Awards season may have been cancelled this year but luckily we still had the Nobel Prize to look forward to. Before we talk about the winners, let’s explore the origins of how the Nobel Prize came to fruition. 

Alfred Nobel was a Swedish inventor, industrialist and businessman. In his childhood, Alfred was described as extremely curious and intelligent. His studies flourished when he moved to St. Petersburg, Russia to join his father, who had established a successful business manufacturing explosives and machine tools. The family’s growing fortune enabled them to employ private tutors for Alfred and his siblings, and by age 16 he was a competent chemist. He went on to study chemical engineering, while his brothers stayed in Russia to run their father’s business (and eventually establish their own successes in the oil industry). After returning to Sweden, Alfred began dabbling in explosives, specifically nitroglycerine. 

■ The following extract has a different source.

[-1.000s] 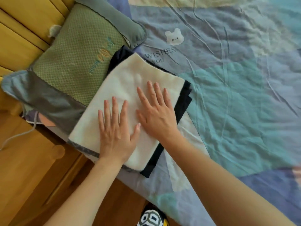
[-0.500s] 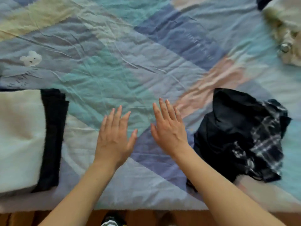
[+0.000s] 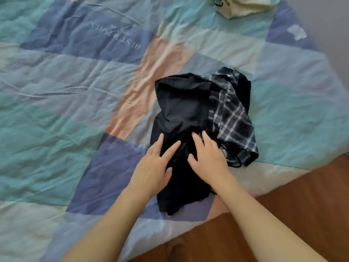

Through his experiments - which sometimes proved fatal - Alfred refined his techniques and went on to invent dynamite, for which he secured a patent. He also invented the detonator, or blasting cap, used to set off his new invention via a fuse. The combination of dynamite and detonators reduced operating costs in industry like mining and construction. He went on to set up over 90 factories around Europe to supply the growing demand. Alfred passed away in 1896, and in his last will and testament he stipulated that a large portion of his fortune be set aside for a series of prizes across five categories - physics, chemistry, physiology or medicine, literature and peace. The winners in each category would be chosen on the basis of their contribution to humanity, “to those who, during the preceding year, shall have conferred the greatest benefit on mankind.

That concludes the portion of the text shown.